Chapter 13 #3
She was eighteen. Human. Adopted into the Torrence family, raised with their protection but not their enhancements, not their instincts, not the ability to sense what an Empri could do to a willing mind through sustained proximity and patient, careful contact.
She couldn't feel what Ethan's touch was doing to her neurochemistry.
Couldn't identify the gentle, persistent nudge of Empri influence that turned trust into devotion and devotion into something indistinguishable from choice.
Ethan looked up as we entered.
His grey eyes caught the blue light from the portal and reflected it back wrong.
Not reflected. Answered. The grey drained from his irises like water from a cracked glass, and what remained was blue, deep and luminous, the unmistakable bioluminescent signature of Empri heritage burning through whatever human camouflage he'd maintained for years.
Half-Empri. The bloodline he'd disclosed on paper and hidden in practice, keeping those eyes grey, keeping that influence leashed, letting everyone assume the human half was dominant.
It wasn't. It had never been.
"You're too late," Ethan said, and his voice carried harmonics that I could feel against my sternum, the subsonic register of an Empri who wasn't bothering to mask anymore. "But you were always going to be."
Dexter raised his weapon. I put my hand on his forearm. Not restraining. Grounding. His muscles were steel cables under my palm, and I could feel his pulse hammering against my fingers, but he didn't fire.
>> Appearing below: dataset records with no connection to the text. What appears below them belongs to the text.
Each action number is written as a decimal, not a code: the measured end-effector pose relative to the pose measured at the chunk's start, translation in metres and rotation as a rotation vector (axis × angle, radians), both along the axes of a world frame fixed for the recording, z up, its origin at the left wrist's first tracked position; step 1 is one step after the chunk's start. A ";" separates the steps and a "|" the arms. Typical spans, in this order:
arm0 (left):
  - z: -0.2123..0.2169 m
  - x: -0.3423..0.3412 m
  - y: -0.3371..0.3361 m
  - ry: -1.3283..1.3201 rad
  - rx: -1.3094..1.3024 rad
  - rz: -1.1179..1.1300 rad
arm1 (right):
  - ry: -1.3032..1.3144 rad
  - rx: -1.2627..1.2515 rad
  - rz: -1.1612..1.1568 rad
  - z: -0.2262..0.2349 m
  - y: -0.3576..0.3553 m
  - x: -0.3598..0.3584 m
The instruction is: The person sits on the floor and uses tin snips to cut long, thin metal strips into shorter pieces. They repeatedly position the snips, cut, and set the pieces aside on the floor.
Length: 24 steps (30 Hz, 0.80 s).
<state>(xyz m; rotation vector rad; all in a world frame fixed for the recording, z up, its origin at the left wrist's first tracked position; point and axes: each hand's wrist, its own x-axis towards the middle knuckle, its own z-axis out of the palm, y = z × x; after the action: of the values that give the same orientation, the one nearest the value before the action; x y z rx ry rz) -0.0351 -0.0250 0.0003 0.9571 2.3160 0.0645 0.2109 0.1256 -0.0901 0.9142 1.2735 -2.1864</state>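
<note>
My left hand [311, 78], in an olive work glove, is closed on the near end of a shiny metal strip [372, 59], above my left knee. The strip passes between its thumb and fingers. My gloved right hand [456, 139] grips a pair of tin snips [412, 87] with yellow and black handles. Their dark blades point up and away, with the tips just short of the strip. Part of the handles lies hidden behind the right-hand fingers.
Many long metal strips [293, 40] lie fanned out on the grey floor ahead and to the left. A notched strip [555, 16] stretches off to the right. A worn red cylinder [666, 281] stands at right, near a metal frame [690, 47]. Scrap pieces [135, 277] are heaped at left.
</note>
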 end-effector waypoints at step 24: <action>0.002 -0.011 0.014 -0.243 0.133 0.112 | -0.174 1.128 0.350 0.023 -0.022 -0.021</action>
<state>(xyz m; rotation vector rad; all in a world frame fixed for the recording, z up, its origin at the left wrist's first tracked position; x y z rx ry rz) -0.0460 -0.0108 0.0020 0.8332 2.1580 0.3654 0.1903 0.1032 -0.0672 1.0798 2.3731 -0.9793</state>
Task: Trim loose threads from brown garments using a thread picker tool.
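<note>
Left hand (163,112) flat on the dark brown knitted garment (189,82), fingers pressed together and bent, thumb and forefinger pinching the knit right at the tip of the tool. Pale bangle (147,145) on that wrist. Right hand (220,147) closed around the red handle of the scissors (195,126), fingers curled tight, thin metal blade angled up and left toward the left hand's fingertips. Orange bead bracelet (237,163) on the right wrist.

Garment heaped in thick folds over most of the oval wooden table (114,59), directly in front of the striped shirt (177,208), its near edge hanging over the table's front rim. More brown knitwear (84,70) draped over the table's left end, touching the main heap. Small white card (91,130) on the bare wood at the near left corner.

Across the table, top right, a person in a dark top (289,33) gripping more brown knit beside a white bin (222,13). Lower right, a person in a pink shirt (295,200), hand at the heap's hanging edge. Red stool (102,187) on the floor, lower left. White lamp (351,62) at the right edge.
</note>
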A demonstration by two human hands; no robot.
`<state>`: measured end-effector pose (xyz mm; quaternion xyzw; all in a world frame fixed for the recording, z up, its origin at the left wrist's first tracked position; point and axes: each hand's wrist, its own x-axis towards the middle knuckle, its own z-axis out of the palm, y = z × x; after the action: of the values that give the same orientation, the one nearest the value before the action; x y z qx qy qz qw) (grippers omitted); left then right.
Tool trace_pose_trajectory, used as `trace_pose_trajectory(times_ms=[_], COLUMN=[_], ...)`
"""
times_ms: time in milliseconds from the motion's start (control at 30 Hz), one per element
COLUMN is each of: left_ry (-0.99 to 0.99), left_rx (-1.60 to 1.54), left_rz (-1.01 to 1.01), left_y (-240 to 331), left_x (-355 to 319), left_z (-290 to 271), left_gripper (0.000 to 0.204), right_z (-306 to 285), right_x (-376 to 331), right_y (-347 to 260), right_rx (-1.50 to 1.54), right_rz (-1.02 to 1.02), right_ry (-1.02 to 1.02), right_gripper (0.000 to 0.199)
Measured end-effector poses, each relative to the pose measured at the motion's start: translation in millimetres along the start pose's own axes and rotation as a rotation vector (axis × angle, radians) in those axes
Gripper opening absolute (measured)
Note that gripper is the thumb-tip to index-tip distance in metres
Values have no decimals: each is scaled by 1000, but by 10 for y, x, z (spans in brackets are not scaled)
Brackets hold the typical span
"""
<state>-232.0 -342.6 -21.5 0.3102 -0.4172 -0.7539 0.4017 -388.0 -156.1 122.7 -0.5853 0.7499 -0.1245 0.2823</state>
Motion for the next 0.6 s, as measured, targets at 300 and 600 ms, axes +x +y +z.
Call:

"Step away from her, Ethan."
"She came to me." Ethan's blue eyes moved to Dexter with something that looked, impossibly, like sympathy. "She wanted to understand what was happening. What the anomaly really is. I told her the truth, which is more than any of you managed."
"You used your influence on her." The words came out of my mouth flat and certain because I could see it now, could read it in the way Elissa leaned toward Ethan without seeming to notice, in the subtle orientation of her body toward his, in the soft, unfocused quality of her gaze when she looked at anything that wasn't him.
Weeks of careful proximity. Weeks of touch that felt incidental, a hand on her shoulder, fingers brushing hers, the kind of contact that a human girl wouldn't question from someone she considered a friend.
Each point of contact a delivery system, flooding her receptors with the neurochemical signature that Empri used to bond, to persuade, to own.
"I didn't make her feel anything she wasn't already inclined to feel," Ethan said, and the worst part was that he might have believed it. "I just removed the noise."
"That's the same thing," I said. "And you know it."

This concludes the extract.